You know that feeling when you’ve got the flu and your stomach is just rolling around in your guts? That feeling where the back of your throat feels sensitive? That feeling where you just shut your eyes and cover your mouth and try to take some slow and easy breaths, telling yourself, “Just relax. Don’t puke . . . ” but no matter what you say you know that you’re going to eventually lose it and you’re going to have to make a mad dash for the bathroom and hopefully, hopefully, hopefully you’re lucky enough to actually make it to the toilet before your lunch bursts from your cheeks like a fire hose?
That feeling? You know the one. That’s how chemo makes you feel all day long.
Somebody says, “You need to eat something! Want a bite of salmon?” and you just shake your head and wish they’d stop talking about fish.
You know that feeling when you haven’t eaten anything all day and you’re so hungry that you’re actually considering feasting on really weird foods that you typically wouldn’t touch? You’re like, “Oh, if I only had a cheese-covered pretzel right now! If I only had a meatball sandwich with black olives and mayonnaise! If I only had a taco pizza that was folded in half into the shape of an actual taco . . . . ”
That feeling when you’re just starving and ravenous and you don’t want to eat, you simply want to consume . . . . That’s how chemo makes you feel all day long. Because you can’t eat. Because you throw everything up. So you’re constantly starving.
Two feelings that exist on completely opposite ends of the spectrum come together in your body and cause the perfect storm. It’s loving and hating someone. It’s giggling and crying. It’s jumping and falling.
This is chemotherapy’s intermission Round 2.
I’m sitting back in My Yellow Chair wishing that the doctors would just put me in a drug induced coma for the next few months, loss of time be damned.
One of our friends comes over. It’s easier to meet us at our house, on a level playing field, than it is in my hospital room, which is truly one floor above a morgue. She’s pregnant and stays for dinner. My wife and mother talk to her about the baby and her boyfriend and their life and their plans and their names and how excited they all are. Meanwhile, I sit in My Yellow Chair, eyes closed, breathing slowly and willing myself to not puke in front of our guest.
For dinner, I gorge myself on 12 grains of rice and half a baby carrot.
I slowly stand up, casually excusing myself. My wife and mother both rise, “Do you need help? Are you OK?” but I wave them off, smile and mumble, “Just fine.” (Breathe deeply). “Be right—” (breathe deeply) “back . . . ” and then I disappear around the corner, into the bathroom, and shut the door behind me.
I drop to my knees, grab the toilet seat, stick my face six inches above the water and puke, once, twice, three times. I lie my face on the cold porcelain and try to remember a time before this; when my biggest concern was being punctual for work. I heave again and more stomach bile rises up in my throat. I hate what I’ve become. This is not who I am. I’m supposed to be sitting at that table, telling jokes and making people laugh and I’m supposed to have my legs crossed with one arm thrown tightly around my wife but instead I’m a dying animal, hunched over the toilet with my face stuffed into a receptacle for human waste.

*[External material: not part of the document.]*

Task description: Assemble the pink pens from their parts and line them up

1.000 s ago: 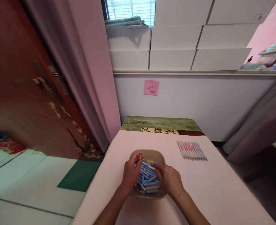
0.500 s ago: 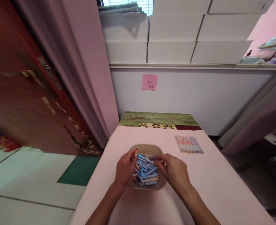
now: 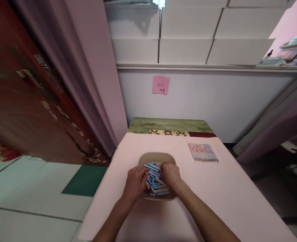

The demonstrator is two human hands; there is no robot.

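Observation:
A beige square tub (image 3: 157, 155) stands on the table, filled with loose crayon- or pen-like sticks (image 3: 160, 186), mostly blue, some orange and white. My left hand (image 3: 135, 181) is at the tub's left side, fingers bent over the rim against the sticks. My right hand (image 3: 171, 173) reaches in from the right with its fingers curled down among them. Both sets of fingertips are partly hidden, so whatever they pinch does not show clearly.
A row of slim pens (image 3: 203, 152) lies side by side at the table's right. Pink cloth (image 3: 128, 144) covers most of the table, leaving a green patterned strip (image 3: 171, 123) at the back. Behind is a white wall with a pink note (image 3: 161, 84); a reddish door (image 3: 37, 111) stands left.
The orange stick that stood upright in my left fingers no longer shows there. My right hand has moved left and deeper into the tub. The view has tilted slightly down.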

My lips are dry and my throat is parched, an ancient tube filled with desert sand. All I want is water to pour down onto me, into me, through me. I want to feel the cold refreshing waves rush over my tongue and down my gullet, filling my belly with icy relief until I can hear the liquid sloshing inside of me. But I know that if I drink, if I swallow, if I even open my mouth, I’ll be sick. I know that any water I drink comes back up and I know that the process is painful. I know what I want and I know that I can’t have it and then I’m trying to stand up, clutching the edge of the sink. I’m pulling myself up, saying, “To hell with the pain,” and my weak knees are shaking and I punch the faucet and the water is pouring down and I know it’s going to hurt so bad but I just need something to ease my constant thirst and then I thrust my face under the falling water and chills run down my spine and I’m taking in huge gulps, barely stopping to breathe. I gasp and shut my eyes and drink more and my stomach is expanding and stretching and crying out for me to stop but the water tastes so good and I want to scream and cry and I want to drink more and so I do. It’s rushing down my cheeks, down my chin, soaking the collar of my shirt and I’m swallowing and coughing and swallowing again and I know I’m about to regret this.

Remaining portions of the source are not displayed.